Start of INFORMATION SUPPLIED

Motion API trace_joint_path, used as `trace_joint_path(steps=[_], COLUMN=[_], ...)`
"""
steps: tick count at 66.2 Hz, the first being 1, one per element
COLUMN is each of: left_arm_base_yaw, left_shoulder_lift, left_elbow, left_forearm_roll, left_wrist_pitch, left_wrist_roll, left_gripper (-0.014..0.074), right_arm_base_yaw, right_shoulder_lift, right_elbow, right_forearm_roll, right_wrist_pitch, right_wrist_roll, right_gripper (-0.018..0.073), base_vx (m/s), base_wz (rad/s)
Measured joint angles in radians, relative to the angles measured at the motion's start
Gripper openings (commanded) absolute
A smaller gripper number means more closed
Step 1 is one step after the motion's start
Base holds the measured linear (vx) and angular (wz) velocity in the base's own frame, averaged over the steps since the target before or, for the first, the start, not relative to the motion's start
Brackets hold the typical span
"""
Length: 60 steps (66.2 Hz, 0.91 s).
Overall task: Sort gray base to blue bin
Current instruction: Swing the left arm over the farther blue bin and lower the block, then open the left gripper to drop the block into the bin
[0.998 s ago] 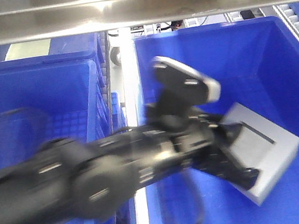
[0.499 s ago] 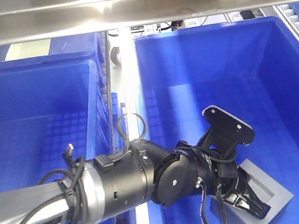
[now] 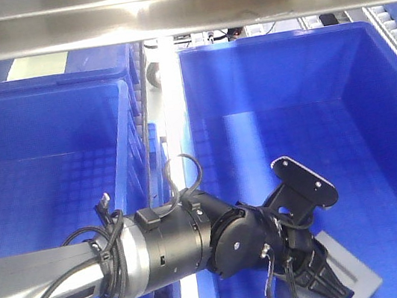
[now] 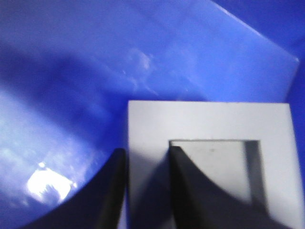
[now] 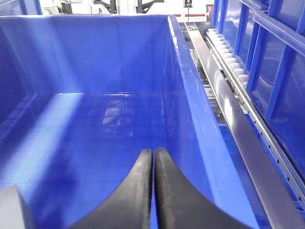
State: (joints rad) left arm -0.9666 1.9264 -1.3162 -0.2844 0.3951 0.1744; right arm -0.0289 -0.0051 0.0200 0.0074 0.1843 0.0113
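1. You have two large crates in the front view: the blue bin (image 3: 371, 91) fills the right half of the frame, and a second blue crate (image 3: 41, 159) fills the left, with a bright metal rail (image 3: 162, 15) across the top.
2. Your left arm (image 3: 161, 249) reaches in from the lower left, over the divide, into the blue bin. A second ago it was blurred and carrying the block high, mid-frame; half a second ago it was lower; now it is sharp and sits at the bottom edge.
3. The gray base (image 3: 351, 280) is now at the lower right of the front view, low on the bin floor, recessed face up. Judged from this, the drop is nearly done; only the release is left.
4. The left gripper (image 4: 145, 186) still pinches one wall of the gray base: one finger outside, one inside the recess.
5. The right gripper (image 5: 153, 191) has its fingers pressed together on nothing, hovering above the bin floor.
6. Writing: white letters on the arm sleeve, lower left of the front view, read only in part, "…PER".
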Motion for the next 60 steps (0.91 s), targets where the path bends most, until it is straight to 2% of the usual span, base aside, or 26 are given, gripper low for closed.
trace_joint_path(steps=[6,11,23,38,51,56,60], left_arm_base_yaw=[0.0,0.0,0.0,-0.001,-0.001,-0.001,-0.001], left_shoulder_lift=[-0.01,-0.03,-0.108,-0.268,-0.427,-0.499,-0.564], left_elbow=[-0.001,-0.002,-0.003,0.054,0.187,0.247,0.296], left_forearm_roll=[0.0,0.0,0.021,0.088,0.11,0.136,0.189], left_wrist_pitch=[0.001,0.006,0.061,0.076,0.084,0.086,0.089], left_wrist_roll=[-0.001,-0.002,-0.014,-0.02,-0.028,-0.059,-0.111], left_gripper=[0.034,0.0287,-0.001,-0.0006,-0.0006,-0.0006,-0.0006], right_arm_base_yaw=[0.0,0.0,0.0,0.0,0.0,0.0,0.0], right_shoulder_lift=[0.0,0.0,0.0,0.0,0.0,0.0,0.0], right_elbow=[0.0,0.0,0.0,0.0,0.0,0.0,0.0], right_forearm_roll=[0.0,0.0,0.0,0.0,0.0,0.0,0.0], right_wrist_pitch=[0.0,0.0,0.0,0.0,0.0,0.0,0.0], right_wrist_roll=[0.0,0.0,0.0,0.0,0.0,0.0,0.0], right_gripper=[-0.0005,-0.0005,-0.0005,-0.0005,-0.0005,-0.0005,-0.0005], base_vx=[0.0,0.0,0.0,0.0,0.0,0.0,0.0], base_wz=[0.0,0.0,0.0,0.0,0.0,0.0,0.0])
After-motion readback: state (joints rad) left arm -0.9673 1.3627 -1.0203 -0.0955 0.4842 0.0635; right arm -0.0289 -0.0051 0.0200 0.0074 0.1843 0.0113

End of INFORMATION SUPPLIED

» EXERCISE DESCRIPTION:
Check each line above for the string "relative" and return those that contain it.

» PROBLEM SOLUTION:
Measured joint angles in radians, relative to the angles measured at the motion's start
Base holds the measured linear (vx) and angular (wz) velocity in the base's own frame, averaged over the steps since the target before or, for the first, the start, not relative to the motion's start

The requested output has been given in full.